In the records that follow, find each line with the word "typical" and copy it.

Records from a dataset

☆ ☆ ☆ ☆ ☆

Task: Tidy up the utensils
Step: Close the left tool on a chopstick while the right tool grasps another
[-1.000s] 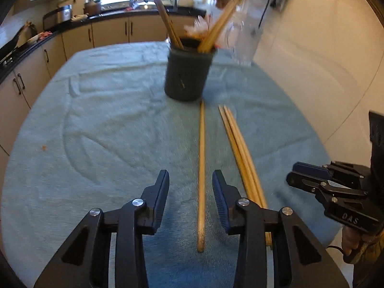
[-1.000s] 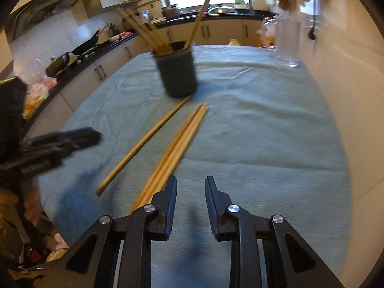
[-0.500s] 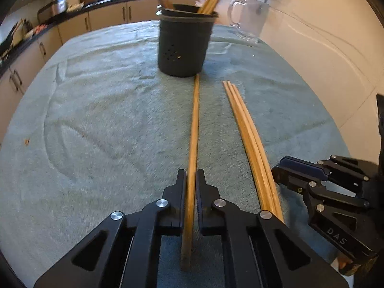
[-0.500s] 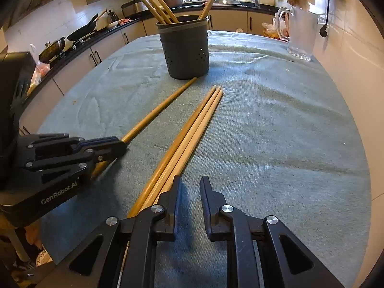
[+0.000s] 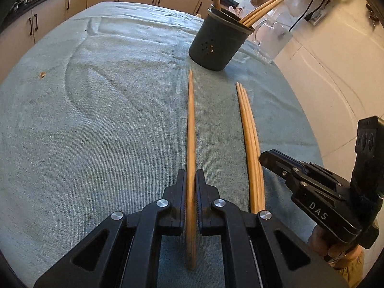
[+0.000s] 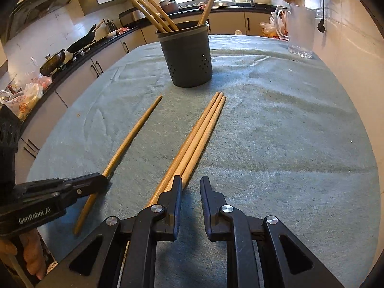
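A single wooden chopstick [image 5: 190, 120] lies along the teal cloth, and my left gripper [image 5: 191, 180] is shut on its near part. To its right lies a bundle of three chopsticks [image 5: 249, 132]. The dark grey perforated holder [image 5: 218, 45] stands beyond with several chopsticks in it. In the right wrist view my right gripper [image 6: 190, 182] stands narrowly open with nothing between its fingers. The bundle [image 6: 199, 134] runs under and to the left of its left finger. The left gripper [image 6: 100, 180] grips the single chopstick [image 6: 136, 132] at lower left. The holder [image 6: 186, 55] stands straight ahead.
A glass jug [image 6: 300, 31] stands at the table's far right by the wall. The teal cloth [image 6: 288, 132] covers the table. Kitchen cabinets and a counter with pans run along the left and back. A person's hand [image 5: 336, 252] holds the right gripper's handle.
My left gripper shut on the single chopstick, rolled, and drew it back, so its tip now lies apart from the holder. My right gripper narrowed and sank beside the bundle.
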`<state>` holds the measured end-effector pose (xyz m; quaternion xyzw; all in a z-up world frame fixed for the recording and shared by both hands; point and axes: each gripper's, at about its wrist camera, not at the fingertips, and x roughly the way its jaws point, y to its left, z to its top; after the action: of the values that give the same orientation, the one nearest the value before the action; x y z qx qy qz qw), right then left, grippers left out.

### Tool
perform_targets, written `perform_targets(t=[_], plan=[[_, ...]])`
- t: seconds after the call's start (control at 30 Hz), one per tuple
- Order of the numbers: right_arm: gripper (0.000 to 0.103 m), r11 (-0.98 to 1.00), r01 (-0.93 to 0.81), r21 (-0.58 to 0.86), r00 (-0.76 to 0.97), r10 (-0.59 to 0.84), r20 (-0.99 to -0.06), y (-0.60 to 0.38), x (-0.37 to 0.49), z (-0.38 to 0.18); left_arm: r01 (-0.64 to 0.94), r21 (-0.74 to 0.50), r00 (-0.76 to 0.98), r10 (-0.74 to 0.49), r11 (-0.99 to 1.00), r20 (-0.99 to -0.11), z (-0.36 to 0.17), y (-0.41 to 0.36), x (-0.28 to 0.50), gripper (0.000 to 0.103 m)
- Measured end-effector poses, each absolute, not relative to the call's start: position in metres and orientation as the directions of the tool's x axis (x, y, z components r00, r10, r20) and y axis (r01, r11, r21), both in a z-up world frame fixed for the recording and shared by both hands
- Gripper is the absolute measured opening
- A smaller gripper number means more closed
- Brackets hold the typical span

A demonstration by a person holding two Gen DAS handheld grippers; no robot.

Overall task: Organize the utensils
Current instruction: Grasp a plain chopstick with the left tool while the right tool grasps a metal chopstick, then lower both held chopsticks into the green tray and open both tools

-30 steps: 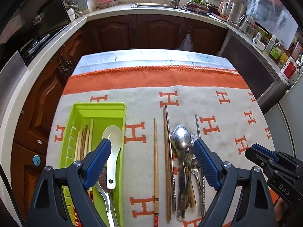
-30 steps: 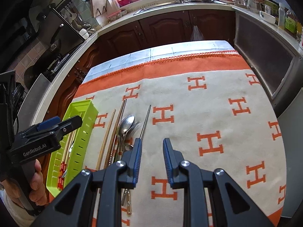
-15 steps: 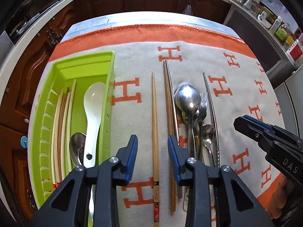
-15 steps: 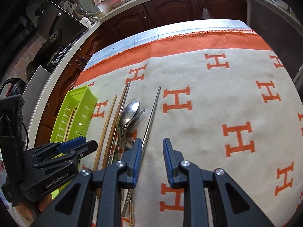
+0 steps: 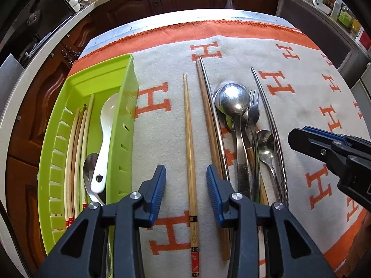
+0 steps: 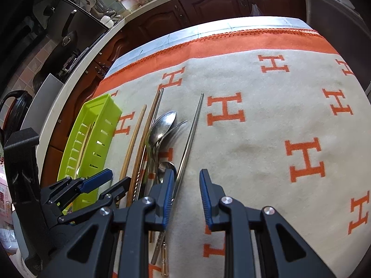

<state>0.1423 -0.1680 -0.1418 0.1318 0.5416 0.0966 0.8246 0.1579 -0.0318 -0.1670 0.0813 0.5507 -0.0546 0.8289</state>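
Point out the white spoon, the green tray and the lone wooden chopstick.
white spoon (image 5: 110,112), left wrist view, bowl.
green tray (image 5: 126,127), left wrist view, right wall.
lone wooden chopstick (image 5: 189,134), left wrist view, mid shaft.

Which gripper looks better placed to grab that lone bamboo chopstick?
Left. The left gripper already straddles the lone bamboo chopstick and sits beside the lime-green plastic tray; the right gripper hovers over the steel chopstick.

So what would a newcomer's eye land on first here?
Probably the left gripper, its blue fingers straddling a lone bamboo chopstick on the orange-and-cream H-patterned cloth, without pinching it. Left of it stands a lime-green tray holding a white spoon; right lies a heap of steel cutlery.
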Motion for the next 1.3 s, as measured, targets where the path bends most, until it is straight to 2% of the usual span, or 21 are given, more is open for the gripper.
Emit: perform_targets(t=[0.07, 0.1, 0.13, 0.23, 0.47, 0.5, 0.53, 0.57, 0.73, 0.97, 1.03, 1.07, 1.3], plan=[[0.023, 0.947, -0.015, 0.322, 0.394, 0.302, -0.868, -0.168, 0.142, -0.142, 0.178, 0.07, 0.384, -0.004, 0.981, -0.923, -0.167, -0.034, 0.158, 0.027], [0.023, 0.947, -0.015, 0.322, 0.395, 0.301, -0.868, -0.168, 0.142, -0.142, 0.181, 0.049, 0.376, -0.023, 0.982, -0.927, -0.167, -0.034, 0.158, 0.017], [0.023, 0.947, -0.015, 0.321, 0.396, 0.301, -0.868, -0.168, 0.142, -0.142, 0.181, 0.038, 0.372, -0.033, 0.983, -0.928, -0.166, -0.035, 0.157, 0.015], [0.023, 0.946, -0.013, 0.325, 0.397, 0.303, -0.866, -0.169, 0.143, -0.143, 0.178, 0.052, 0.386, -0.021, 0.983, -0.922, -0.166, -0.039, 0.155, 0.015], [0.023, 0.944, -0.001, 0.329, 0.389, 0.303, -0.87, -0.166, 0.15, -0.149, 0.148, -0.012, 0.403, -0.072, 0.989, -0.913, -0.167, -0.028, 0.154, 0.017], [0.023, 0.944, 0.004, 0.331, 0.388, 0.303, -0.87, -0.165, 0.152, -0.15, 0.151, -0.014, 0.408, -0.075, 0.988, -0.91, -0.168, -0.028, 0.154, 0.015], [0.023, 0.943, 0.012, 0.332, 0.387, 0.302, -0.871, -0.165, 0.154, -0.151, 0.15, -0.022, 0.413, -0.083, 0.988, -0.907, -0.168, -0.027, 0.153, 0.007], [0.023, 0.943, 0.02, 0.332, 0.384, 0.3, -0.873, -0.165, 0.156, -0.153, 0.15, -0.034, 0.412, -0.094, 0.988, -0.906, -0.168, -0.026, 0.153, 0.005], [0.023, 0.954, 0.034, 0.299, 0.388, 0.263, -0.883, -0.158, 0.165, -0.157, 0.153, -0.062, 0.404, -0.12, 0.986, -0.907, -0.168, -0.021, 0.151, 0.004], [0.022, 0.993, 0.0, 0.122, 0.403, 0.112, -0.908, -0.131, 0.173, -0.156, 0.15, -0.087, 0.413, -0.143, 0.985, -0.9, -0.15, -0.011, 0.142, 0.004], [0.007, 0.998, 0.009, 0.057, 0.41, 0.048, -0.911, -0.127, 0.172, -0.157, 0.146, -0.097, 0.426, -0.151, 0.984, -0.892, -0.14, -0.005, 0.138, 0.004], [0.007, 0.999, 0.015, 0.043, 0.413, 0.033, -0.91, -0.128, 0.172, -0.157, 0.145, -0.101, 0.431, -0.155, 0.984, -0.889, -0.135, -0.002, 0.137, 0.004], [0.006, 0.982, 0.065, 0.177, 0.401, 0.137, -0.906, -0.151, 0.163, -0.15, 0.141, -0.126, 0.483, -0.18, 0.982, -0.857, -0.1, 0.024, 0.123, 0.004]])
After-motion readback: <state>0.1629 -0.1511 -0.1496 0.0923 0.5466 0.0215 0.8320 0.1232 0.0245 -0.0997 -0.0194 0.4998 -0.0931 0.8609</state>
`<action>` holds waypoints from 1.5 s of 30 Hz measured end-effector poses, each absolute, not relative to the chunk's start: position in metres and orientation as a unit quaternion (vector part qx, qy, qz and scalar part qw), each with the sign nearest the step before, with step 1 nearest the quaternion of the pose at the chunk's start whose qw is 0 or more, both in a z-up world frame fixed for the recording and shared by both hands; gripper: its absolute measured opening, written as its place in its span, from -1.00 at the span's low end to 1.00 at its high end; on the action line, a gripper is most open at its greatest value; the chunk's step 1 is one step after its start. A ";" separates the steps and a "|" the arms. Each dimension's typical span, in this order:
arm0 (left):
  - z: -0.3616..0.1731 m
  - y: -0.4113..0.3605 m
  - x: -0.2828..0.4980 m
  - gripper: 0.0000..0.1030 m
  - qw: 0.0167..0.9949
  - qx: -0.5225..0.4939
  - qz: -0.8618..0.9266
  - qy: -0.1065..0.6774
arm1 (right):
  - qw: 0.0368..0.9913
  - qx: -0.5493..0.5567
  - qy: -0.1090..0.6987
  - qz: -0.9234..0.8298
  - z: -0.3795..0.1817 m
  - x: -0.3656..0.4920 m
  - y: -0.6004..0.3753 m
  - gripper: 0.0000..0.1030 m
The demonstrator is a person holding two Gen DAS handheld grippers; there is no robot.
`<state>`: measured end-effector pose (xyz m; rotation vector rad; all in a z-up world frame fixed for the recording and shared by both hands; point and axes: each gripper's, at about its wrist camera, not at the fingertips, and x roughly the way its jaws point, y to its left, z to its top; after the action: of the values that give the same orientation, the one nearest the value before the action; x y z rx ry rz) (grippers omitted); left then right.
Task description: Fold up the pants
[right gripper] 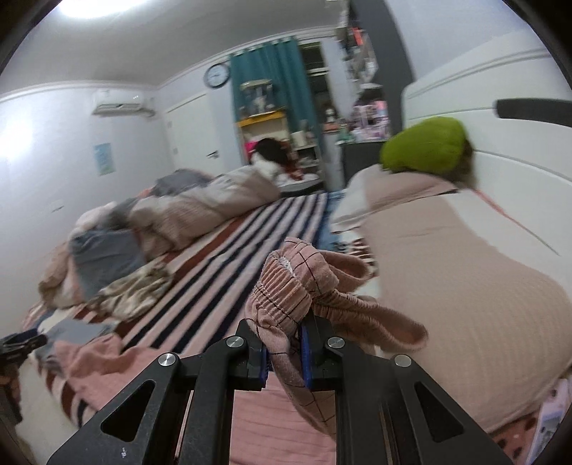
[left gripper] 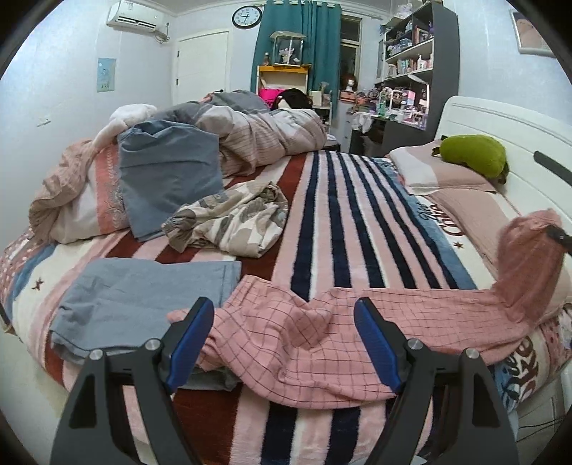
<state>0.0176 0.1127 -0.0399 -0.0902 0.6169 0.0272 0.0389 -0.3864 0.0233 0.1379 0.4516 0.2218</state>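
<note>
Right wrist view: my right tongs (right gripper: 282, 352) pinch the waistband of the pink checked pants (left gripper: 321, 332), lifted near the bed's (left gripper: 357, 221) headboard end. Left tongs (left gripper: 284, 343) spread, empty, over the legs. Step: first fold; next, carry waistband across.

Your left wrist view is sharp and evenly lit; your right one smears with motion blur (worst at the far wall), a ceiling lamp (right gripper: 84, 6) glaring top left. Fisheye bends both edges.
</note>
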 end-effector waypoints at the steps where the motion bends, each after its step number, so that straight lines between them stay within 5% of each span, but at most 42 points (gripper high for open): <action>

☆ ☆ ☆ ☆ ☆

OUTPUT OF THE EXERCISE:
- Brackets hold the typical span
`<action>` holds waypoints from 1.5 s of 30 Hz measured end-effector poses, each absolute, not relative to the chunk's start: position in metres and orientation as a unit quaternion (vector part qx, qy, qz and scalar part qw), each with the sign nearest the step before, with step 1 nearest the quaternion of the pose at the chunk's start whose qw is 0 or more, both in a z-up world frame fixed for the recording and shared by both hands; gripper: its absolute measured opening, written as its place in its span, from -1.00 at the span's low end to 1.00 at its high end; on the action line, a gripper is most open at its greatest value; the chunk's step 1 is one step after its start. A ";" separates the steps and a "|" the arms. Each dimension's typical span, in this order:

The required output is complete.